__Exercise instructions__. Make an exact copy of the records that follow, with each picture omitted.

Input material Block Start

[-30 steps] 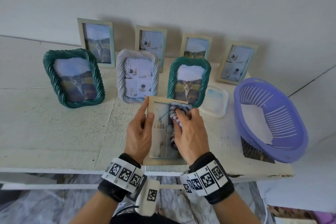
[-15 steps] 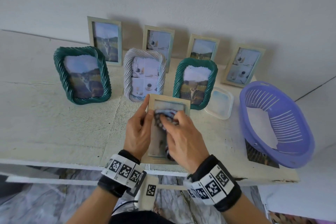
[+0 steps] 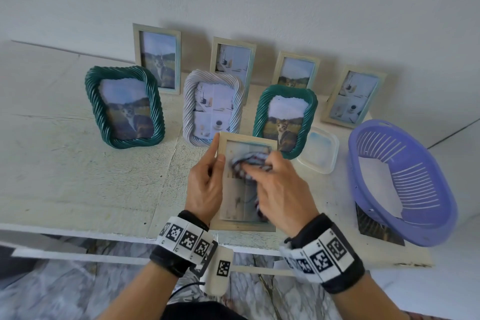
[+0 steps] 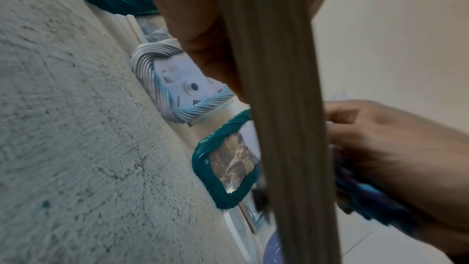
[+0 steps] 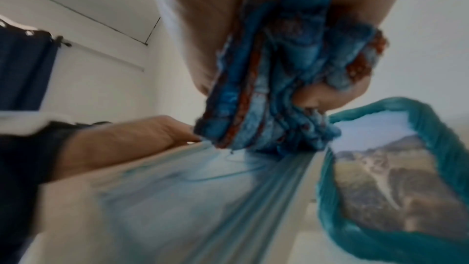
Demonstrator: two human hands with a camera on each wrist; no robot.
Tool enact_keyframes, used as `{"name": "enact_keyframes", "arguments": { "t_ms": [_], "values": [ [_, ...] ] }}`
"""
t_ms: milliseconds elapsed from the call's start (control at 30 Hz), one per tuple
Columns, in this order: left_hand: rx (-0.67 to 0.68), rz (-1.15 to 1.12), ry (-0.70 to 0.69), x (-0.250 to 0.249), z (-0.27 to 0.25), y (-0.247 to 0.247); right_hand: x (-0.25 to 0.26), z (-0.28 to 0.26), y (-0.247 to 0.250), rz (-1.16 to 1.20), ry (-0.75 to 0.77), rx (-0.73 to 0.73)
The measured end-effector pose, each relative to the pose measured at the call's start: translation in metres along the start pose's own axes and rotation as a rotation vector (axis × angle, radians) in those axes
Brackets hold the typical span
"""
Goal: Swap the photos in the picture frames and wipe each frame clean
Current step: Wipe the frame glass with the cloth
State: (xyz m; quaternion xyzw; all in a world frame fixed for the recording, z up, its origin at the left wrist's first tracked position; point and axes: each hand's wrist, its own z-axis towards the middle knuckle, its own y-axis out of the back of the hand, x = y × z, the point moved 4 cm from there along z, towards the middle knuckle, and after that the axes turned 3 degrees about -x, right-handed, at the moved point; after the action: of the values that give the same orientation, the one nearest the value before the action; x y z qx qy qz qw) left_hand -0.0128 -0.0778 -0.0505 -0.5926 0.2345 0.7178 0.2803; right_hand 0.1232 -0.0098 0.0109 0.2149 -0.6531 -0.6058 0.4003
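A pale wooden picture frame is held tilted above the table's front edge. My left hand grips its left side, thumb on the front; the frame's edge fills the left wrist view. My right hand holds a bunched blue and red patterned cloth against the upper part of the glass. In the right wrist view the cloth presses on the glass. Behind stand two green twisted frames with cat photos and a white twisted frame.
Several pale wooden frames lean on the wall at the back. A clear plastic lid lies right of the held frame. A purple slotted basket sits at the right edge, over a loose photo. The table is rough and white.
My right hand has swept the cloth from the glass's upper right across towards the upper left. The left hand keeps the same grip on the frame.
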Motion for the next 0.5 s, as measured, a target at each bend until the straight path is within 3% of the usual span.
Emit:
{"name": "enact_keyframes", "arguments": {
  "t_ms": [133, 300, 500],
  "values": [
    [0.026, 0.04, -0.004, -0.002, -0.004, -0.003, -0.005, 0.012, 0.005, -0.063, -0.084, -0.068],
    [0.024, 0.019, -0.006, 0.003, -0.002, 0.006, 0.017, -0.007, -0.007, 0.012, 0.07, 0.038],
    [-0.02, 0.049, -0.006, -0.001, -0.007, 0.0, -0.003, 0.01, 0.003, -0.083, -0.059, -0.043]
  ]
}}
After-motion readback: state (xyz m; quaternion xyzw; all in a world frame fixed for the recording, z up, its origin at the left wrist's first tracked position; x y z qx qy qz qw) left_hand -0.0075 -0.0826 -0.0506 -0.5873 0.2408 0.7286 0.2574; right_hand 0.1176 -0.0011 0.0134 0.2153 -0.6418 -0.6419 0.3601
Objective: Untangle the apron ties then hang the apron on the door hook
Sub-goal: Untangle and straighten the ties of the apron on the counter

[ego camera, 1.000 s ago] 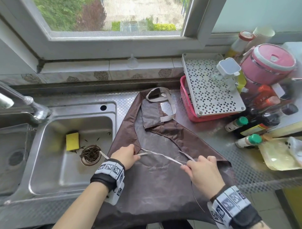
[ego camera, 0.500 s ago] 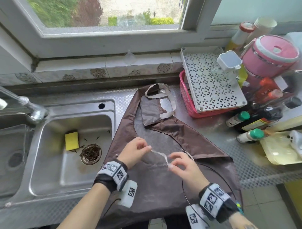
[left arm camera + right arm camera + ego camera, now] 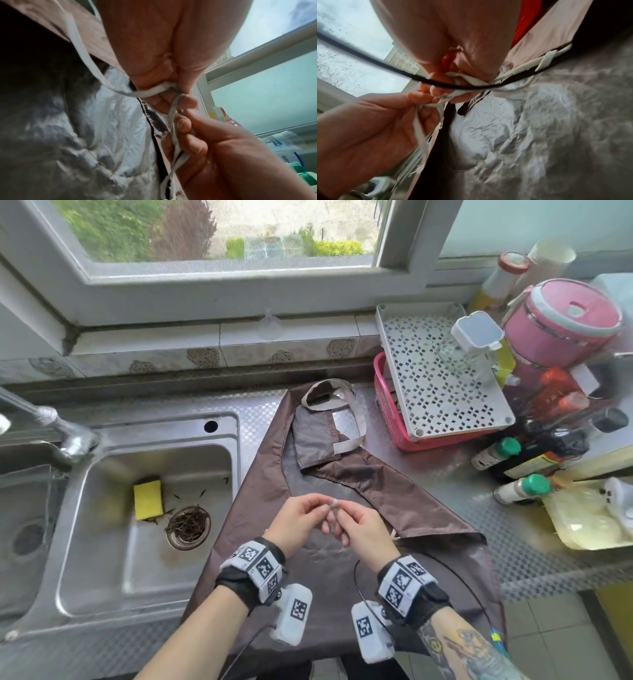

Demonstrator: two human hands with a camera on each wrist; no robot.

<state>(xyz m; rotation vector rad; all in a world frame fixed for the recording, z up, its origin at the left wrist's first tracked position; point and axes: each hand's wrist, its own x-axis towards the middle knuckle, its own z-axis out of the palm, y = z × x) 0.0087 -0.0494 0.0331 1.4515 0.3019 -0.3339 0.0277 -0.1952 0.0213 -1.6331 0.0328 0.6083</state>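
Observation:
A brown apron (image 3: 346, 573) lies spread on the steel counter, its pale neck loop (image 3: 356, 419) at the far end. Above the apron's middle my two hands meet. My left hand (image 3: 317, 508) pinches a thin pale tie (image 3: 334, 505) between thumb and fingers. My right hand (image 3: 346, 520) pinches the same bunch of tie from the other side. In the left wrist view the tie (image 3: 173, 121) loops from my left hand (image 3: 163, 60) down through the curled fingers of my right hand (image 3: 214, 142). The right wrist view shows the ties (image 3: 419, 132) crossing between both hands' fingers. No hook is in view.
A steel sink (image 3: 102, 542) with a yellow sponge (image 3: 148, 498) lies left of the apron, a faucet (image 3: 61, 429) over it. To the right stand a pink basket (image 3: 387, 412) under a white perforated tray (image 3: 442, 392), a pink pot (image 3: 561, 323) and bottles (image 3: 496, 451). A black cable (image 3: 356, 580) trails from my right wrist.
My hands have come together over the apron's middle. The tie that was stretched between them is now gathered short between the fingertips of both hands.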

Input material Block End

__Answer for the task__.
[-30 steps] 
[-15 steps] 
[+0 steps] 
[+0 steps] 
[+0 steps] 
Demonstrator: two human hands with a camera on each wrist; no robot.
Tool enact_keyframes, used as `{"name": "enact_keyframes", "arguments": { "t_ms": [_], "values": [ [_, ...] ] }}`
"""
t_ms: milliseconds elapsed from the call's start (control at 30 Hz), one per tuple
Columns, in this order: left_hand: rx (-0.67 to 0.68), rz (-1.15 to 1.12), ry (-0.70 to 0.69), x (-0.250 to 0.249), z (-0.27 to 0.25), y (-0.247 to 0.247); right_hand: x (-0.25 to 0.26), z (-0.28 to 0.26), y (-0.247 to 0.250), rz (-1.16 to 1.20), ry (-0.75 to 0.77), rx (-0.73 to 0.73)
The measured end-effector pose, each relative to the pose measured at the call's start: translation in metres along the start pose's own axes and rotation as a rotation vector (axis × angle, radians) in those axes
Brackets hold the typical span
"""
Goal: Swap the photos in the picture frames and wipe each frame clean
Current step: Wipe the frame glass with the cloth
State: (xyz m; quaternion xyzw; all in a world frame fixed for the recording, z up, its origin at the left wrist's first tracked position; point and axes: each hand's wrist, its own z-axis towards the middle knuckle, its own y-axis out of the back of the hand, x = y × z, the point moved 4 cm from there along z, towards the middle knuckle, and after that the axes turned 3 degrees about -x, right-handed, at the moved point; after the action: of the values that give the same orientation, the one nearest the value before the action; x y z qx qy qz qw) left_hand -0.0128 -0.0778 -0.0505 -0.5926 0.2345 0.7178 0.2803; right_hand 0.1232 -0.0098 0.0109 0.2149 -0.6531 -0.6058 0.4003
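A pale wooden picture frame is held tilted above the table's front edge. My left hand grips its left side, thumb on the front; the frame's edge fills the left wrist view. My right hand holds a bunched blue and red patterned cloth against the upper part of the glass. In the right wrist view the cloth presses on the glass. Behind stand two green twisted frames with cat photos and a white twisted frame.
Several pale wooden frames lean on the wall at the back. A clear plastic lid lies right of the held frame. A purple slotted basket sits at the right edge, over a loose photo. The table is rough and white.
My right hand has swept the cloth from the glass's upper right across towards the upper left. The left hand keeps the same grip on the frame.
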Motion for the next 0.5 s, as measured, a target at each bend until the straight path is within 3% of the usual span.
Emit:
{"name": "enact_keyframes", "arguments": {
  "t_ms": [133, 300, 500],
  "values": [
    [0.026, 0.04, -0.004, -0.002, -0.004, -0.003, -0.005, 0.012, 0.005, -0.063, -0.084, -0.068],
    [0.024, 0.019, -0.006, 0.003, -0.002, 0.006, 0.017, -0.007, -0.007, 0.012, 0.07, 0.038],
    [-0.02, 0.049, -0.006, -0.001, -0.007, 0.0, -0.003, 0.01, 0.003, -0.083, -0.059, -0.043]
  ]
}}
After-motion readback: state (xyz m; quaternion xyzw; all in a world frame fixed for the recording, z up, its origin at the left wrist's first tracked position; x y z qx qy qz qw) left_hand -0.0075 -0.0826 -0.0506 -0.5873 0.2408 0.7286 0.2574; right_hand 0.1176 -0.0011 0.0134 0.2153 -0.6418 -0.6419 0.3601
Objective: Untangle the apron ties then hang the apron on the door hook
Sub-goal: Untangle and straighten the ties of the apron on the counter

[ego camera, 1.000 s ago] 
[ego camera, 0.500 s ago] 
[left arm camera + right arm camera + ego camera, now] 

Demonstrator: two human hands with a camera on each wrist; no robot.

<state>(xyz m; rotation vector rad; all in a world frame fixed for the recording, z up, its origin at the left wrist's first tracked position; point and axes: each hand's wrist, its own x-axis towards the middle knuckle, its own z-axis out of the palm, y = z × x) 0.0087 -0.0494 0.0331 1.4515 0.3019 -0.3339 0.0277 -0.1952 0.0213 -1.6331 0.0328 0.6083</state>
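Observation:
A brown apron (image 3: 346, 573) lies spread on the steel counter, its pale neck loop (image 3: 356, 419) at the far end. Above the apron's middle my two hands meet. My left hand (image 3: 317, 508) pinches a thin pale tie (image 3: 334, 505) between thumb and fingers. My right hand (image 3: 346, 520) pinches the same bunch of tie from the other side. In the left wrist view the tie (image 3: 173, 121) loops from my left hand (image 3: 163, 60) down through the curled fingers of my right hand (image 3: 214, 142). The right wrist view shows the ties (image 3: 419, 132) crossing between both hands' fingers. No hook is in view.
A steel sink (image 3: 102, 542) with a yellow sponge (image 3: 148, 498) lies left of the apron, a faucet (image 3: 61, 429) over it. To the right stand a pink basket (image 3: 387, 412) under a white perforated tray (image 3: 442, 392), a pink pot (image 3: 561, 323) and bottles (image 3: 496, 451). A black cable (image 3: 356, 580) trails from my right wrist.
My hands have come together over the apron's middle. The tie that was stretched between them is now gathered short between the fingertips of both hands.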

With the output given, the exercise is complete.